I'm talking about in the general sense
that's all that the book has. I looked at another problem and it is f(x) = 4x-x^2 from x=0 to x=2; 2 subintervals and the answer was 7 square units. how did they get that?
Okay, I just wanted to say, the area of a rectangle is length times width.
So our first task is to find the width of the rectangles.
We will split up the interval equally into sub intervals... So we know with n subintervals on the interval [a,b], the width w is:\[ nw = b-a \implies w=\frac{b-a}{n} \]In this case, b = 3, a =0, and n = 3
So what is the width of each rectangle?
ok
3
That is the width of the entire interval, not the width of each subinterval/rectangle
\[ \frac{3-0}{3} = 1 \]
oh ok. I see now b-a/n=1
Now, to find the length of the interval is a bit tricky.
We need to pick some x in each subinterval. The length is then f(x).
But which x do we pick? It depends on the problem. This problem says that you want to pick the right-hand endpoints, so we want to pick the x such that x is the highest value of x for that subinterval.
The first interval is from a to a+w, in this case 0 to 1. Since 1 is highest, right hand side, we use f(1) for the length of the interval.
So the first interval is \(1*f(1) = 1 * 1^3 = 1\)
The second interval is between a+w and (a+w)+w
So the highest point is a+w+w = 0+1+1 = 2
So the second subinterval area is \(1*f(2) = 1*2^3=1*8=8\)
Do you think you can do the third sub interval?
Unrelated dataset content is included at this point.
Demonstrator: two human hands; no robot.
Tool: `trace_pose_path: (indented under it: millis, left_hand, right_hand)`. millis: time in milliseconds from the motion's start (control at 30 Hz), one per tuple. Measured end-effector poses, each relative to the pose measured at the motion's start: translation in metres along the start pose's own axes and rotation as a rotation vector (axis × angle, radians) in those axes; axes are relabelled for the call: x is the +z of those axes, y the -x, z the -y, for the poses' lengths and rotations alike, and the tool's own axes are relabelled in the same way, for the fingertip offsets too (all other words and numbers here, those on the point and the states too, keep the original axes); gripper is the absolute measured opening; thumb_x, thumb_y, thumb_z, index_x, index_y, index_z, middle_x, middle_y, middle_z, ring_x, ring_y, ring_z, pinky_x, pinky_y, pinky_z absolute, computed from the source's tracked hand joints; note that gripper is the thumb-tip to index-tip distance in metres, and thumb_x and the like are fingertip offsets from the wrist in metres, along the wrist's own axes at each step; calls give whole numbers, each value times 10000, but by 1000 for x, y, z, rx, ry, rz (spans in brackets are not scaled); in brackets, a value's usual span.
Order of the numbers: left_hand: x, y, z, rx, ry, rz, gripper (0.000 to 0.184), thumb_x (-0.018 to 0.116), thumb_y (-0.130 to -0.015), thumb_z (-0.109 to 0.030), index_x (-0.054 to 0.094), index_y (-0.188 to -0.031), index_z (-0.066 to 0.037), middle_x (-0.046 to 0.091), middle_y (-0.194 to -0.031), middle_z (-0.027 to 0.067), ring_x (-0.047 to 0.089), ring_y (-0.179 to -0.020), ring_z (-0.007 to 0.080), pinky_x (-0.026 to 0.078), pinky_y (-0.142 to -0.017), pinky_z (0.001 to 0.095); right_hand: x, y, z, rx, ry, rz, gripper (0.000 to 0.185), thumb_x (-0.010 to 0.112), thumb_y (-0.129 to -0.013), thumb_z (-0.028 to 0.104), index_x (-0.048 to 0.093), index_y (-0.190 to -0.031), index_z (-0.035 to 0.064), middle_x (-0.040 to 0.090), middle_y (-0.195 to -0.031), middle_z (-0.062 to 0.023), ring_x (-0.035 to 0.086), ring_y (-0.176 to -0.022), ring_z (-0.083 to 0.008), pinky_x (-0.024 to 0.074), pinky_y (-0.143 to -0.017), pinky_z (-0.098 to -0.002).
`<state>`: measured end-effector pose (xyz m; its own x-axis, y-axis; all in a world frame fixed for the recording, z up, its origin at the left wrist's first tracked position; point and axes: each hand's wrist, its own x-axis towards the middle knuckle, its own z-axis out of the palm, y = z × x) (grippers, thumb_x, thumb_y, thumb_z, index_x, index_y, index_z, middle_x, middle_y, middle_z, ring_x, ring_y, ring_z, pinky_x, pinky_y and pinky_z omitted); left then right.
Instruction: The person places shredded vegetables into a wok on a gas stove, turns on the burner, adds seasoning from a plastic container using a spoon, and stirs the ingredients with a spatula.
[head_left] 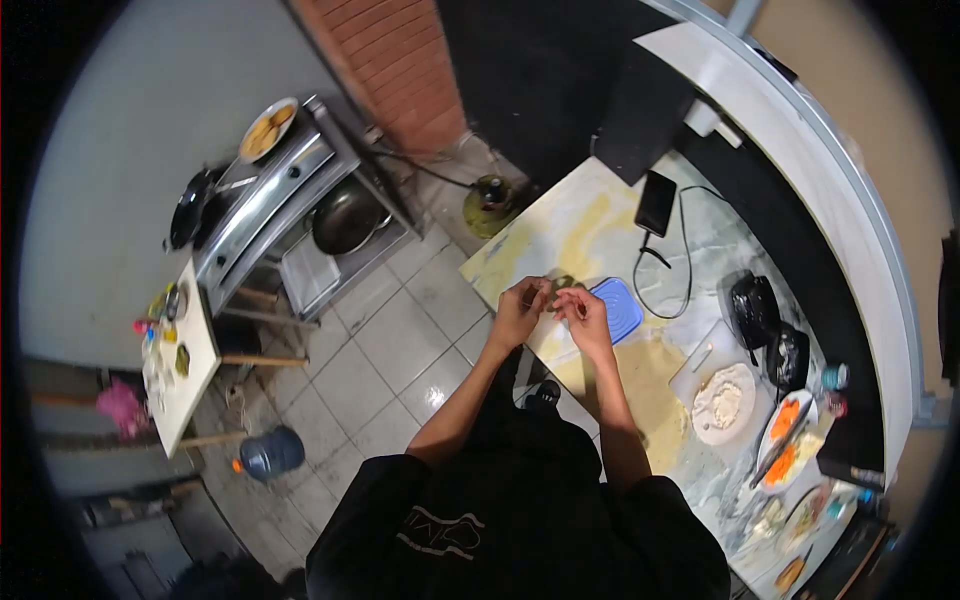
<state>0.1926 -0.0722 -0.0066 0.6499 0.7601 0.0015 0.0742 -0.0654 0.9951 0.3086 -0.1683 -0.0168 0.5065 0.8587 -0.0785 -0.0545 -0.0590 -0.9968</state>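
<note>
Both hands are held close together in front of me, over the near left edge of the marble-patterned table [655, 385]. My left hand [522, 308] has its fingers curled in with the thumb against them; whatever they hold, if anything, is too small to make out. Just to the right, my right hand [583, 312] is bent towards the left one, its fingers slightly apart and nothing visible in them. A blue square lid [618, 310] with ring-shaped ridges lies on the table right beside my right hand.
A phone [655, 203] with a cable lies farther back. To the right are a plate of white dough or flour [723, 404], black plastic bags [753, 310] and an oval plate of chopped vegetables [784, 430]. Leftward stand a metal stove [270, 205], a gas cylinder [490, 205] and a water jug [272, 454].
</note>
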Motion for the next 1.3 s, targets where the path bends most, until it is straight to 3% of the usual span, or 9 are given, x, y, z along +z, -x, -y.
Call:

can you tell me the steps sorry im not good at this?
|dw:1353032610122:dw|
Okay, first step is to find with width of the rectangles. Next step is to find the length of each rectangle.
Then you add the areas of all the rectangles. Do you at least understand the high level idea of what we are doing?
are we adding the last f(3) to 8
the answer f(3) * 8
Nope. All I did was show that rectangle 1 has area 1, and rectangle 2 has area 8
So you need to find width times f(3) to find the area of rectangle 3. Then you add up the areas of all rectangles.
1*3^3=27
27+8+1= 36
can you explain how the left hand works? to the same problem? it makes sense now? thank you!!!
|dw:1353033340267:dw|
For the right hand, we use f(a+w), f(a+2w), f(a+3w), ... , f(a+(n-1)w), f(a+nw) For the left hand, we use f(a), f(a+w), f(a+1w), ... , f(a+(n-2)w), f(a+(n-1)w)
ok
How do you understand how I'm getting them?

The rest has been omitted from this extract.